▼

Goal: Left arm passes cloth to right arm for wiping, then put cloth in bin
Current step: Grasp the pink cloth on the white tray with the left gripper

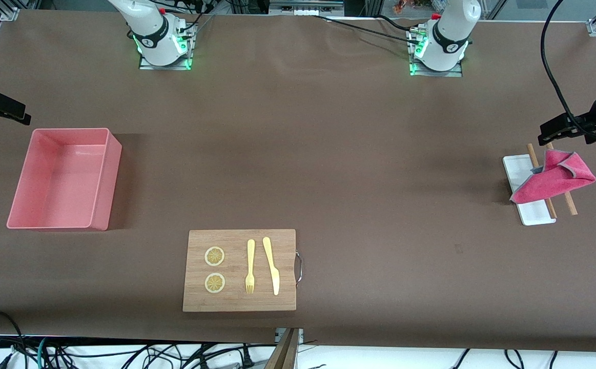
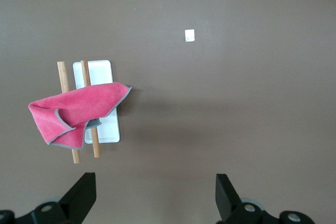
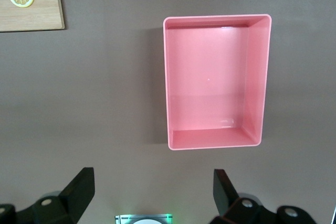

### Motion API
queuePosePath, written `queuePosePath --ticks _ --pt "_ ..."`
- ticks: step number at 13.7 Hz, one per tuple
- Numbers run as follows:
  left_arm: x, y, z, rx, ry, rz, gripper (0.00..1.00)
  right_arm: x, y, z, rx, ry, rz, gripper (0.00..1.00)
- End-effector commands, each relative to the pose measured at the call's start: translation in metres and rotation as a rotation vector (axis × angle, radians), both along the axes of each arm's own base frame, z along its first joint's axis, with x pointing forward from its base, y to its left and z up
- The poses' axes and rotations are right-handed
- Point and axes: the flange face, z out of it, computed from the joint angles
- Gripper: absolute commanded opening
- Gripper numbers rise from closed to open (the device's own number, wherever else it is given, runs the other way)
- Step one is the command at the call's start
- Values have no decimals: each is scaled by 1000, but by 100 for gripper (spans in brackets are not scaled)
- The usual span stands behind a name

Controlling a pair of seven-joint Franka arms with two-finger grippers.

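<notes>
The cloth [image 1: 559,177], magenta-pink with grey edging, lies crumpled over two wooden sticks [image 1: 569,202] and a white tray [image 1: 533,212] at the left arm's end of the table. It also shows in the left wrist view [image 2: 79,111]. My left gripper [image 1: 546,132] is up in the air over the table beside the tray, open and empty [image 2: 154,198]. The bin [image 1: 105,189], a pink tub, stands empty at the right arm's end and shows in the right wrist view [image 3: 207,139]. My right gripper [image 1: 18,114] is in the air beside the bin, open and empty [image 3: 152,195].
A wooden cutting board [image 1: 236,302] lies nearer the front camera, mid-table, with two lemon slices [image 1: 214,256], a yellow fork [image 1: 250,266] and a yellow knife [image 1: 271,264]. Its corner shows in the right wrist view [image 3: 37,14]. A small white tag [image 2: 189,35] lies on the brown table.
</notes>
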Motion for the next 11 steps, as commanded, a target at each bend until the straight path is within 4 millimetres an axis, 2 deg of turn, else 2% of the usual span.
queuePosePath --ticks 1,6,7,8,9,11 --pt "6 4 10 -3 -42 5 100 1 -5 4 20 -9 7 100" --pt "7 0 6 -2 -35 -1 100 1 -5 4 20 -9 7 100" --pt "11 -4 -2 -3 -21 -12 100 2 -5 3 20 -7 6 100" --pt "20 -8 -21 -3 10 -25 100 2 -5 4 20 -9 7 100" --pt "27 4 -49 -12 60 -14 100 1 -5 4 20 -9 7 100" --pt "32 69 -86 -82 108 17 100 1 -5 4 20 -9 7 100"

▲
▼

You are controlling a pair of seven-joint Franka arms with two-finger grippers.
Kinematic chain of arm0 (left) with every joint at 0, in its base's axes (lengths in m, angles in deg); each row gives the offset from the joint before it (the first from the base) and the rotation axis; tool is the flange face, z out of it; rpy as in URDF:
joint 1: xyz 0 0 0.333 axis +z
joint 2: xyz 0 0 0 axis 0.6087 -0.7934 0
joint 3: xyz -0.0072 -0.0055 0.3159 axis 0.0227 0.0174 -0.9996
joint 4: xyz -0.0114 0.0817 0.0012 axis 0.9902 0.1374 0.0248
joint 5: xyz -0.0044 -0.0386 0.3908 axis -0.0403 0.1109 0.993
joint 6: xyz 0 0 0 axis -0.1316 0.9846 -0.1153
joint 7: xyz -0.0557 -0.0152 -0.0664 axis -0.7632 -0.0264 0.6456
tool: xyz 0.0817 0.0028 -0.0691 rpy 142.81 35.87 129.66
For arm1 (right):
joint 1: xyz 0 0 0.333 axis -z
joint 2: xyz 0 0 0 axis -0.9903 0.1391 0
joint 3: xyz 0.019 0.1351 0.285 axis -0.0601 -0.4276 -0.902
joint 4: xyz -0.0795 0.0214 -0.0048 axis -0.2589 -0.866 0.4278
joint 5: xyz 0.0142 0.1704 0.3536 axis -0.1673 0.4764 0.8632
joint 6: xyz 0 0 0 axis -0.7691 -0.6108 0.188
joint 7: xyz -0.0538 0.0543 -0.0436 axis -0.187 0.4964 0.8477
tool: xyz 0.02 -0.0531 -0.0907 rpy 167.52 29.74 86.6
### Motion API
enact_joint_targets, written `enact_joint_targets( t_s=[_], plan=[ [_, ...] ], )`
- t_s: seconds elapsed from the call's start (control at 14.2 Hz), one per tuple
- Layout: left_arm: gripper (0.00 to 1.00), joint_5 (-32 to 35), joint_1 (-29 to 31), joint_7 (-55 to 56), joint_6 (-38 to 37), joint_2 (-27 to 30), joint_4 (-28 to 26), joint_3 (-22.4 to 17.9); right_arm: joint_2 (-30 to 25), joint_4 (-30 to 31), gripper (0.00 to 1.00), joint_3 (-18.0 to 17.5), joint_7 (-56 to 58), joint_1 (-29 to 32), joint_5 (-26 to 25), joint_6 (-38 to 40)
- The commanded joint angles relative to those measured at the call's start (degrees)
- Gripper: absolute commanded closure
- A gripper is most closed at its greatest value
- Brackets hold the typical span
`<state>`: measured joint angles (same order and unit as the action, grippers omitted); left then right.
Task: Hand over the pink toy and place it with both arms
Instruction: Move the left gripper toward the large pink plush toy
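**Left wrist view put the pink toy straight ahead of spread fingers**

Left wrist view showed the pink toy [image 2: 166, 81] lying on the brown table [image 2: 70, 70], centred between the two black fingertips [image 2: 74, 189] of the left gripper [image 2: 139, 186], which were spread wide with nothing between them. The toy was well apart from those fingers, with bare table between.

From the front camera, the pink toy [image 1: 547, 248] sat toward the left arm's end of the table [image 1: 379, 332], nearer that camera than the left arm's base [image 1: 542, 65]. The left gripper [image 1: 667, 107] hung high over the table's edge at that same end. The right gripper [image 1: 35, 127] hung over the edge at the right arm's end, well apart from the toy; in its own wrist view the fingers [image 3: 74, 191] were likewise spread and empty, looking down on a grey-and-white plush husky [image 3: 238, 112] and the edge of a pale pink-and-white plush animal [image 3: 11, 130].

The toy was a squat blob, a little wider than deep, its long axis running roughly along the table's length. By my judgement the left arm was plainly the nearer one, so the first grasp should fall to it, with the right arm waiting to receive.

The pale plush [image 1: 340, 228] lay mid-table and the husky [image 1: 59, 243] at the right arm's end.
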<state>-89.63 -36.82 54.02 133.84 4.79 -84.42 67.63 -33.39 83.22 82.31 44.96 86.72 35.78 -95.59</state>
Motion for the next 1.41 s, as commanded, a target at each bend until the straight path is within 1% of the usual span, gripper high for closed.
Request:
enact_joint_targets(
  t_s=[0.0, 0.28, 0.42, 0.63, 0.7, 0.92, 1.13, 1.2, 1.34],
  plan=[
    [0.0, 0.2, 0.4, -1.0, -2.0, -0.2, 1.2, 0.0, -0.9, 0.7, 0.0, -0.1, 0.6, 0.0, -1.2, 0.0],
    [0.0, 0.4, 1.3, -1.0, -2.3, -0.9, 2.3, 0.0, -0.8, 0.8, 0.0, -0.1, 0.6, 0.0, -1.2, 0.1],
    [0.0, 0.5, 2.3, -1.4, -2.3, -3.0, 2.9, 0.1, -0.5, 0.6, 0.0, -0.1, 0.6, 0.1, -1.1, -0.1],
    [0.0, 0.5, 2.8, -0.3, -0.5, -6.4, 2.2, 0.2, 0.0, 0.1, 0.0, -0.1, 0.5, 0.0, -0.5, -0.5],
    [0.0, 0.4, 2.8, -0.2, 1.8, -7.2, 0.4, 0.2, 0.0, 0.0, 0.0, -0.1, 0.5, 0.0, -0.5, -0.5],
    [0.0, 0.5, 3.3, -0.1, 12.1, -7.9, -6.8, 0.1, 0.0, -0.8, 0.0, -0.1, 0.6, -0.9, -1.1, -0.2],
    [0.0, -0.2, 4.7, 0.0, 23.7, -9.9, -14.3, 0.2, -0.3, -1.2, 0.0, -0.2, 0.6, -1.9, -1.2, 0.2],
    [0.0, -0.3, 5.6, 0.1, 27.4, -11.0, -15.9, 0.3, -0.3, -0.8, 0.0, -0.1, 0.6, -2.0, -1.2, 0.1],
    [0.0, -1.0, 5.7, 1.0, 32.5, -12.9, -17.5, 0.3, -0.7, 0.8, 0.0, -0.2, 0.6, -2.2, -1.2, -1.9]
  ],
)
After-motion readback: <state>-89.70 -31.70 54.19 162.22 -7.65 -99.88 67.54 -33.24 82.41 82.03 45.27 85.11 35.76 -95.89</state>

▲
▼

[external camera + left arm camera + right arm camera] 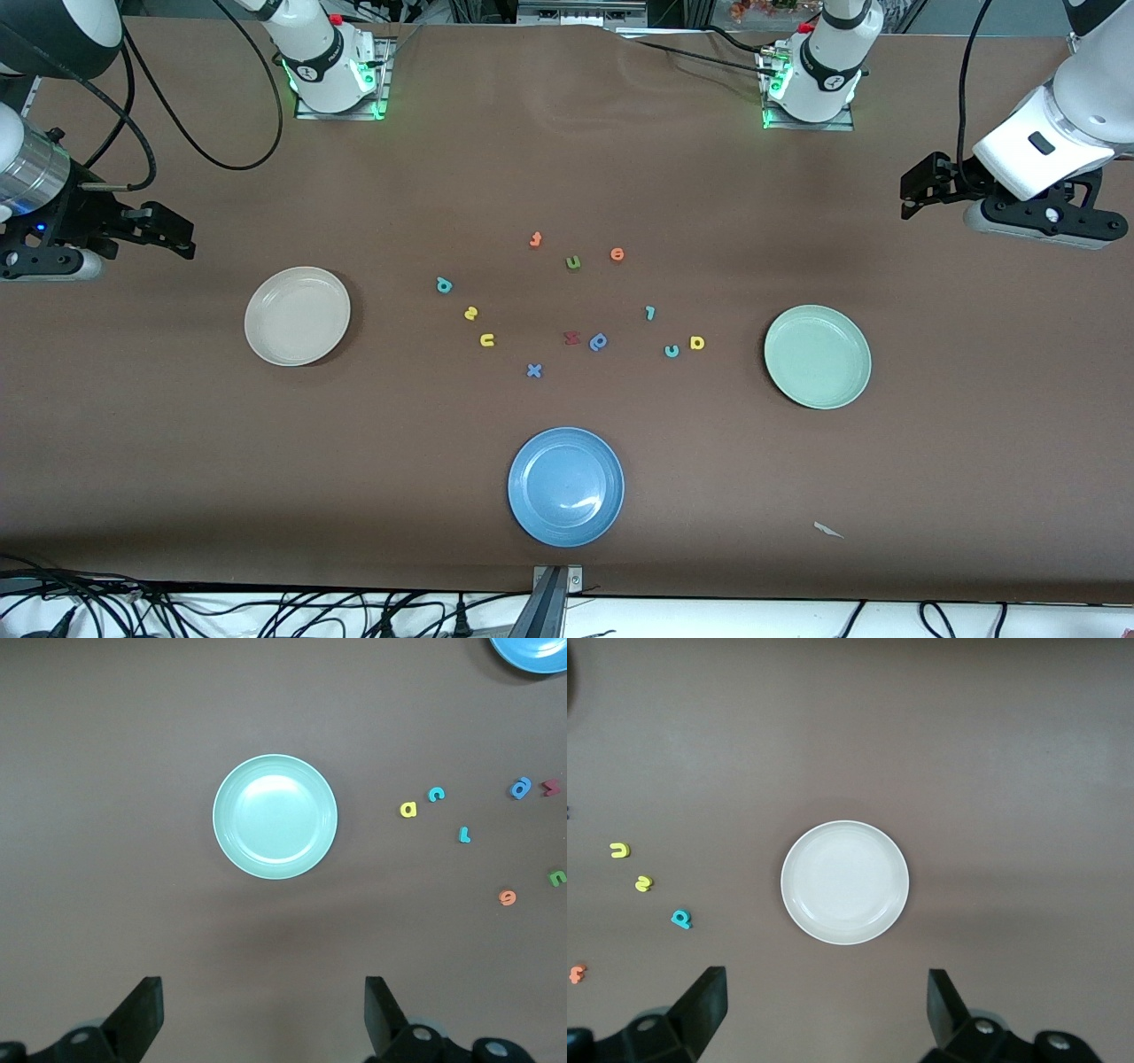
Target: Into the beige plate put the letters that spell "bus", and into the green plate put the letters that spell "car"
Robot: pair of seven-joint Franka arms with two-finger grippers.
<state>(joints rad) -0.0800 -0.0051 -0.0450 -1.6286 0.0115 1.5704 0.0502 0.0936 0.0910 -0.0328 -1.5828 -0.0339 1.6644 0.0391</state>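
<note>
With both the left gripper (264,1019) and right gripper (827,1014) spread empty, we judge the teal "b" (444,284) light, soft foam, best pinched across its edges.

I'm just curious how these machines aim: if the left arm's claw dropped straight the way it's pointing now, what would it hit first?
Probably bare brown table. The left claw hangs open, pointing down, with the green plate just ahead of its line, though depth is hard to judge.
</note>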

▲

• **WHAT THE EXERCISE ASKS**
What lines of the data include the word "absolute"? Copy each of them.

• **TASK OUTPUT**
- Gripper: absolute commanded opening
- Gripper: absolute commanded closure

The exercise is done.